The only online description I can find is at https://www.slideshare.net/slideshow/keith-braithwaite-measure-for-measure/309236
Isn't unit test coverage directly measurable, though? Like with code coverage or lines of test / lines of code.
Unit test coverage is measurable. But what does 80% vs 90% coverage tell you? Those numbers can be gamed. Also, if it is 80% and really good tests vs 90% and poor tests, is the 90% better? The point is what do the measurement numbers mean? And even "objective" numbers can provide a misleading view.
V.F. Ridgeway said something close to this: "Even where performance measures are instituted purely for purposes of information, they are probably interpreted as definitions of the important aspects of that job or activity and hence have important implications for the motivation of behavior."

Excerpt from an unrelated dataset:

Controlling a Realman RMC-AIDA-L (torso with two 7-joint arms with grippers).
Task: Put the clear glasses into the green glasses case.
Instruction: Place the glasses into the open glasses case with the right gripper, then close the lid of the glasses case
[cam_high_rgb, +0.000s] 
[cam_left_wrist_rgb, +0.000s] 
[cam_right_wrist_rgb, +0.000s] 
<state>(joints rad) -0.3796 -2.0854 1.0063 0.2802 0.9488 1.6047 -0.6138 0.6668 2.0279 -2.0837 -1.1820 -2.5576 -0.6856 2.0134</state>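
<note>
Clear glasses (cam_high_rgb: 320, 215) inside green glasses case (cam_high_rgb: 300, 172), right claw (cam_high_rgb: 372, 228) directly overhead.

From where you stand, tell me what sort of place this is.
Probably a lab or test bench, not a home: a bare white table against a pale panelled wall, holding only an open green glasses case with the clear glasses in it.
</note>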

Once you set any kind of metrics, you message that the things you are measuring are what matter, and your people will respond accordingly. If that metric diverges in any way from the thing you really want to achieve -- and they almost always must -- then you'll be driving people to do the wrong thing. The only solution I've found is to adjust metrics over time as the situation evolves. The metric you might use when starting a "bug reduction" initiative (for example) might not make sense once you've addressed the "low hanging fruit" and need to move on to more nuanced problems. That runs headlong into most current management practices, that dictate we should be using the same measures over long periods of time.
This blog post by Fred Hebert has an interesting framework for evaluating whether metrics are meaningful, that provides some ideas for figuring out whether a metric is actually a useful proxy for the ultimate goal.